**Task instructions**
Every line of the material below should be output exactly as written, with the images skipped.

**Supplied material**
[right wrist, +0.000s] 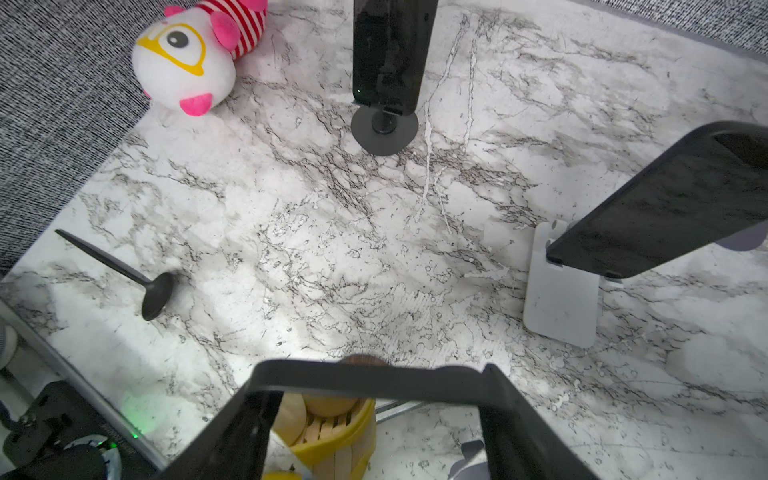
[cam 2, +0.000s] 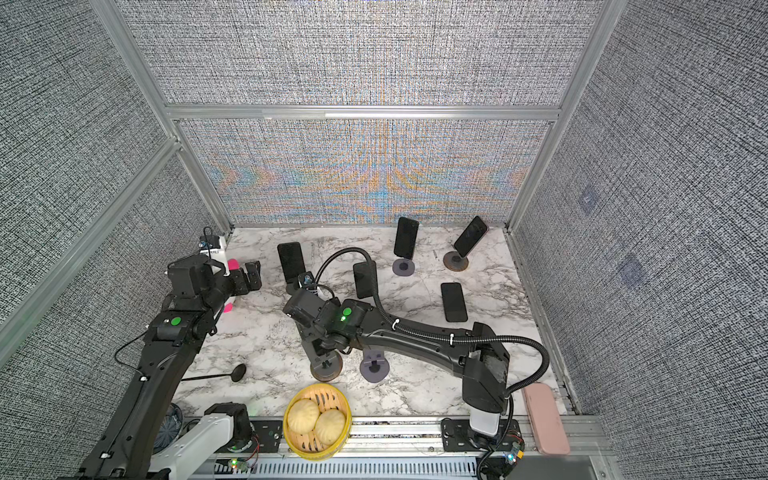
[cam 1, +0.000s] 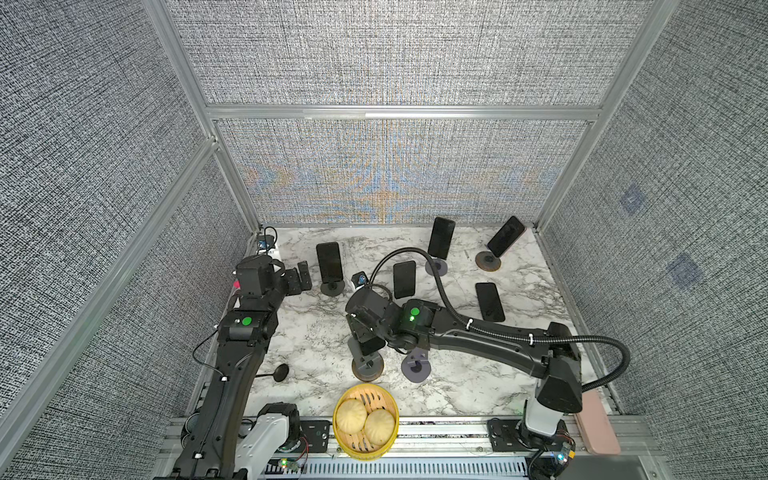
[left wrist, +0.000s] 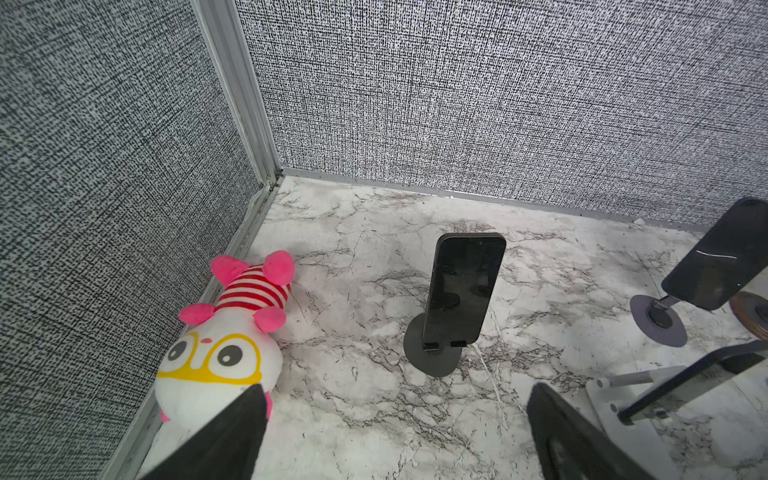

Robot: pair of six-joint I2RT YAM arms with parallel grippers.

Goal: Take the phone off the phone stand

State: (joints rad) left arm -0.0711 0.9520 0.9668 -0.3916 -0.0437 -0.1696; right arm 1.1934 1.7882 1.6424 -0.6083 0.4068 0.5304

**Solution**
[right wrist, +0.000s] 
[cam 2, +0.000s] 
[cam 1, +0.000s] 
[left wrist, +0.000s] 

Robot: pair of six-joint I2RT YAM arms with parallel grippers.

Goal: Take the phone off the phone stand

State: (joints rad) left arm -0.0711 0.9520 0.9668 -0.3916 -0.0437 -0.1696; right arm 1.1934 1.7882 1.6424 -0.6083 0.4068 0.5304

The exercise requires no further work.